◆ **What to produce**
All lines from the line containing "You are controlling" up to and including the last line of the entries must be written out exactly, with no others.

::::

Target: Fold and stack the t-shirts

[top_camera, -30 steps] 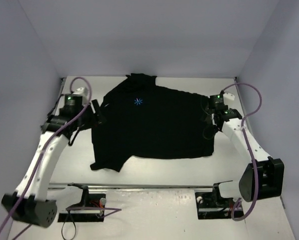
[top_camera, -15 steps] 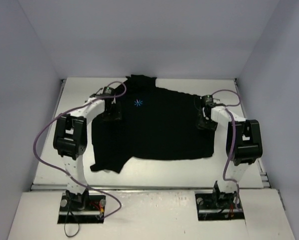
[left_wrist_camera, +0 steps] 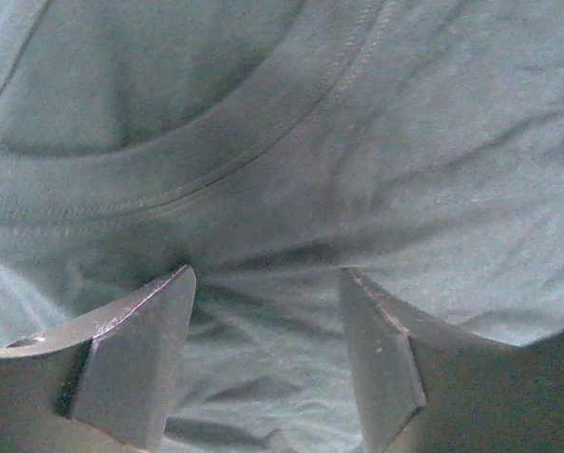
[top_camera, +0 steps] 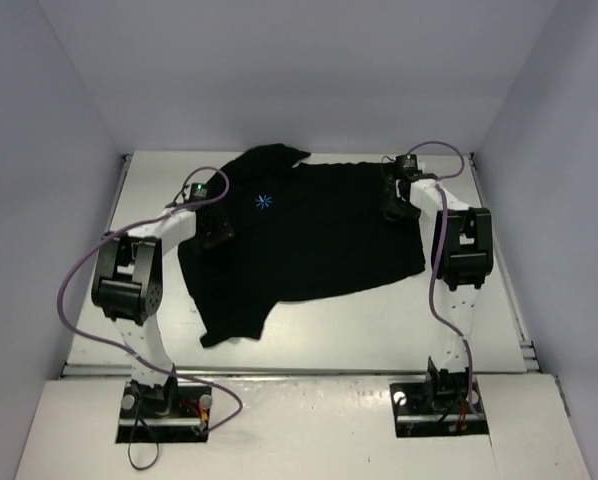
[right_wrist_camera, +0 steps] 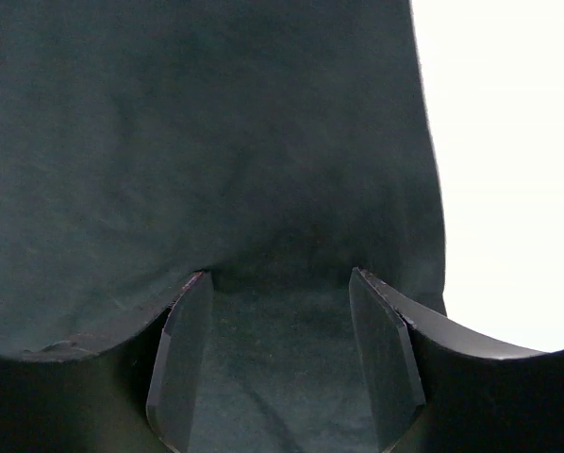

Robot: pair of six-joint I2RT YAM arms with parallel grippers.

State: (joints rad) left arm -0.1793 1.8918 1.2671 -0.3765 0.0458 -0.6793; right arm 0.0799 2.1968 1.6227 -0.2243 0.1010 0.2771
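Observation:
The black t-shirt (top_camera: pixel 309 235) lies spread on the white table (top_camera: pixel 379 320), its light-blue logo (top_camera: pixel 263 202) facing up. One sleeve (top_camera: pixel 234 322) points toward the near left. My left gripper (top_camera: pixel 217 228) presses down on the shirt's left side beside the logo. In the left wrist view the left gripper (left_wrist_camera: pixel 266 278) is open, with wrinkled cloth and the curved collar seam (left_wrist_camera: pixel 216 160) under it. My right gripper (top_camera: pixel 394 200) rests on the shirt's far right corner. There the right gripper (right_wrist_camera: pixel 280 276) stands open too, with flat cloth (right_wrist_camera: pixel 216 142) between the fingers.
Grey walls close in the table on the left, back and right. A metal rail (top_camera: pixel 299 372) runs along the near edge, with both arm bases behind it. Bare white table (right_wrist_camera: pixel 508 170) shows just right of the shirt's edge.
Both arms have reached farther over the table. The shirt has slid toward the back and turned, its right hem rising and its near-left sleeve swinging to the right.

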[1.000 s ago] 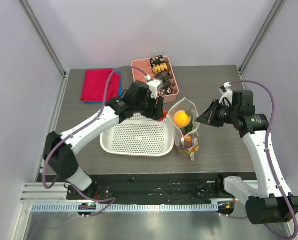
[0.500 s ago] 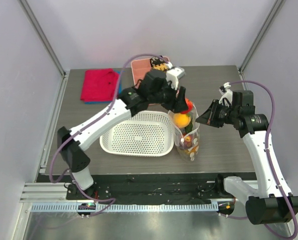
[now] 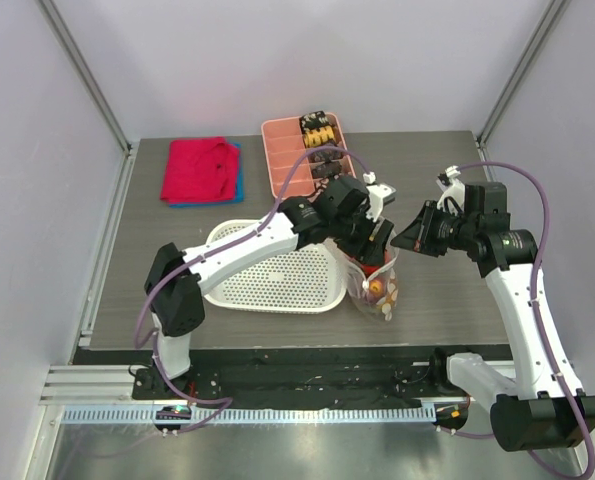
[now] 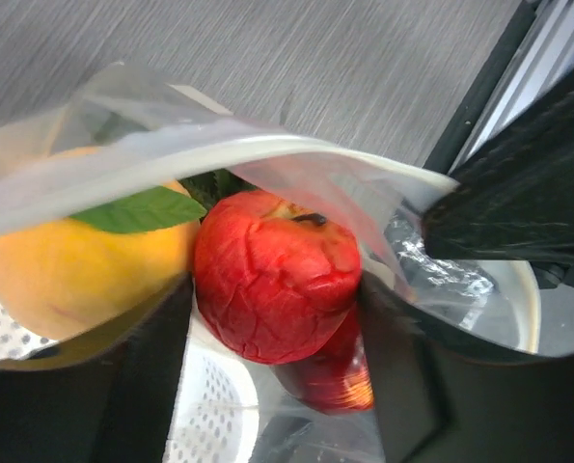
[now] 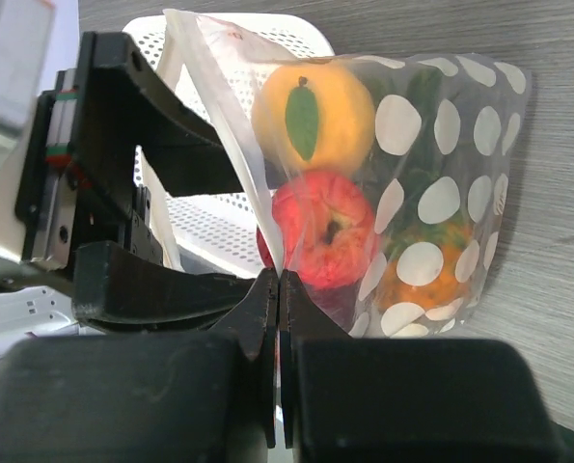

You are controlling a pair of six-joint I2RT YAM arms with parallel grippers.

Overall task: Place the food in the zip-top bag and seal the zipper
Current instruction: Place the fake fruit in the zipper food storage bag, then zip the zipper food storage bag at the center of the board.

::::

◆ **Output**
You are controlling a pair of six-joint I2RT YAM arms with parallel grippers.

Overall task: Place the food in the zip-top bag and seal the zipper
Current instruction: Place the fake fruit in the zipper food storage bag, then zip the zipper food storage bag at the center of the board.

No more is needed for this exercise.